Open the flyer in Acrobat.
Use the selection tool to select the area you want.
Selected section is automatically copied to clipboard.
Open a photo editing program and paste as an image file (jpeg, etc.)
Resize the image file, save, and post.


----------



## Megashnauzer (Nov 2, 2005)

do flyers actually help?


----------



## mtb777 (Nov 6, 2005)

Locally we post on our forum and drop flyers at the LBS when we had a marketing guy on the team....a picture is worth a thousand words so they say...when people ask at the counter when a trail will be opened....hand them a flyer. One local park actually has traffic type signs screened with TM info and locates them next to rest spot/picinic benches at various spots along the trails. Guilt is a valid tool!


----------



## formica (Jul 4, 2004)

*one of ours*

comment, I think that posting a catchy flyer at a bike shop, trailhead and other places frequented by trail users works... we've gotten quite a few people that way.


----------



## BigJay (Aug 15, 2004)

Here are two i made this season:

1_ TCC Visit in Val-Morin: The most successful IMBA w-e that they had this year with almost 100 people through the w-e!

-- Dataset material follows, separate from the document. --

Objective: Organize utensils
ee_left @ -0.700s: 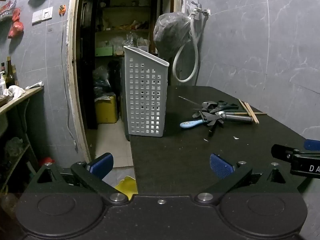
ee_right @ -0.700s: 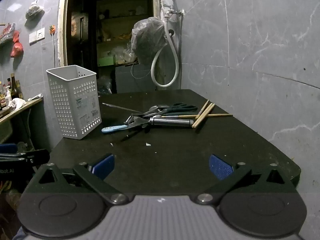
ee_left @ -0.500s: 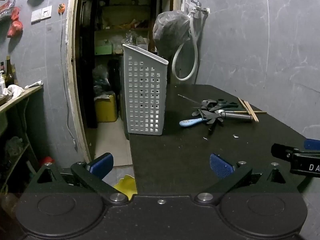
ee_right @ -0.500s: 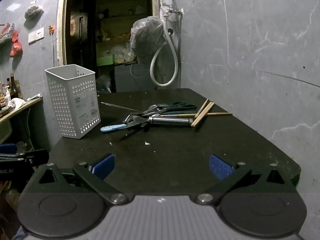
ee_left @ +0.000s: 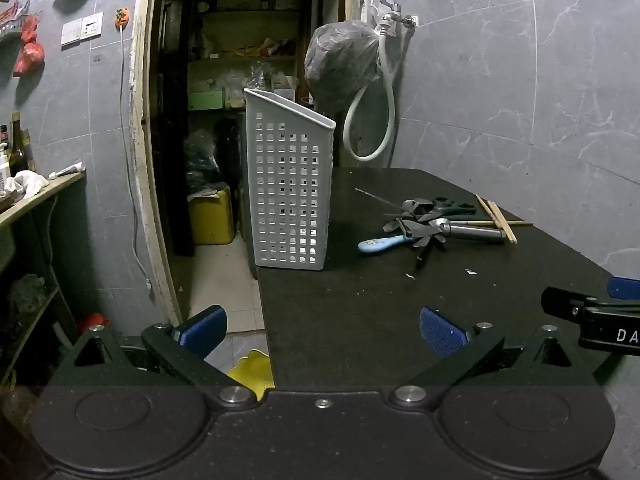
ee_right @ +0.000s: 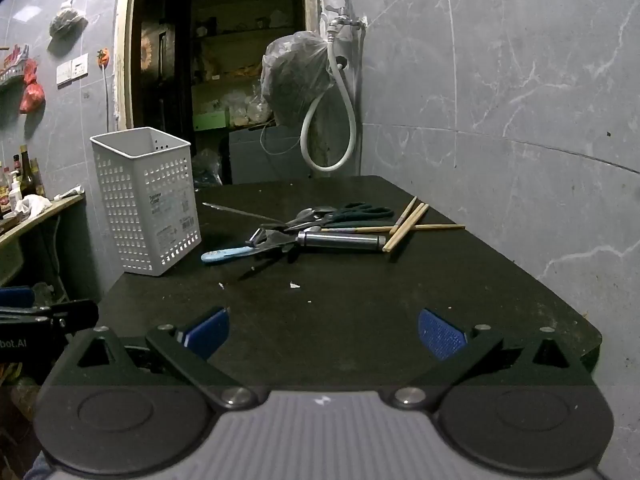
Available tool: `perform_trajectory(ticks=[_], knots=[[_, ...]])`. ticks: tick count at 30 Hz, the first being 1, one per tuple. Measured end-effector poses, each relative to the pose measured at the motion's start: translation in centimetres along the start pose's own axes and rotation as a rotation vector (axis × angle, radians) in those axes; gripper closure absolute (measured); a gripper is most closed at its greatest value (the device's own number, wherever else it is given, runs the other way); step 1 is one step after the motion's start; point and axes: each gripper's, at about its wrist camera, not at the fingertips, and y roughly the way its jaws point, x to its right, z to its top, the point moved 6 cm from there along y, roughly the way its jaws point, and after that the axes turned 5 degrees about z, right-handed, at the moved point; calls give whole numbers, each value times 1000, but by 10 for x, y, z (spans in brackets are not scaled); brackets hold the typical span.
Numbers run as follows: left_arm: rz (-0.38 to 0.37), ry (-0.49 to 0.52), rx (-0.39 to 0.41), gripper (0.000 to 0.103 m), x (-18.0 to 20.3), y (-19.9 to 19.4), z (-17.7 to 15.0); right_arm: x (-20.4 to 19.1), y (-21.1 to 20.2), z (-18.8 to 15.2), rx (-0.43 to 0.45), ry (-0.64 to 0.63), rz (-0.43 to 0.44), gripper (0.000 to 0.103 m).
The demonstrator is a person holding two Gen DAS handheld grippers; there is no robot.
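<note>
A white perforated utensil basket (ee_left: 290,196) (ee_right: 146,200) stands upright at the left edge of a black table (ee_left: 360,312) (ee_right: 360,292). To its right lies a pile of utensils (ee_left: 436,224) (ee_right: 320,228): a blue-handled tool (ee_right: 230,254), a metal-handled tool (ee_right: 340,240), green scissors (ee_right: 356,212), spoons and wooden chopsticks (ee_right: 406,226). My left gripper (ee_left: 322,330) is open over the table's near left edge, nothing between its blue pads. My right gripper (ee_right: 322,330) is open above the near table, well short of the pile.
Behind the table is a doorway to a cluttered storeroom, with a dark plastic bag (ee_right: 296,76) and a white hose (ee_right: 332,140) hanging from a tap. A shelf with bottles (ee_right: 24,184) is at the left. A grey tiled wall bounds the table's right side.
Both views have shifted only slightly; the basket and utensils sit a touch lower and nearer in frame. Both grippers stay open and nothing on the table has moved.
</note>
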Motion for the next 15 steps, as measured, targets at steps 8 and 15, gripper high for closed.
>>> perform_trajectory(ticks=[8,15], knots=[[0,1,-1,1,0,-2,0,0,1,0,0,-1,-1,0],[1,4,-5,1,0,0,-1,-1,3,-1,-2,-2,-1,0]])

2_ First Trail day w-e in St-Bruno, Qc on the south shore of Montreal where we made the flow-iest trails around... The club operates trails on a military base... Pretty cool euh? For both w-e we had on average 20 people each days...

We try and publish every trail day on most local MTB websites and most of the time on MTBR as well. We encourage bike shop in the area to print it up and post it on their wall or window... I think it's worth it to put a few hours into a flyer


----------



## UncleTrail (Sep 29, 2007)

I've found free pizza works fairly well... maybe try getting a local business to donate free food for the work day instead of labor?


----------



## BigJay (Aug 15, 2004)

Here's our last one... A bit of a rip off from the last one i posted... but again, with so little time, i have to get these out real quick! So if you have any more to show, don't be shy! I want to get as much posters as possible! It's that time of year so i'll have a couple more to cook up real soon!


----------



## wddamf (Jan 3, 2006)

Referring to the hot chick on the bike above:


> I usually don't take the bait on this stuff, but honestly, as a female, an IMBA member, a local mtb club president and a trailworker, I am really turned off by this. I can't think of a better way to alienate the already small numbers of women involved in mtb advocacy.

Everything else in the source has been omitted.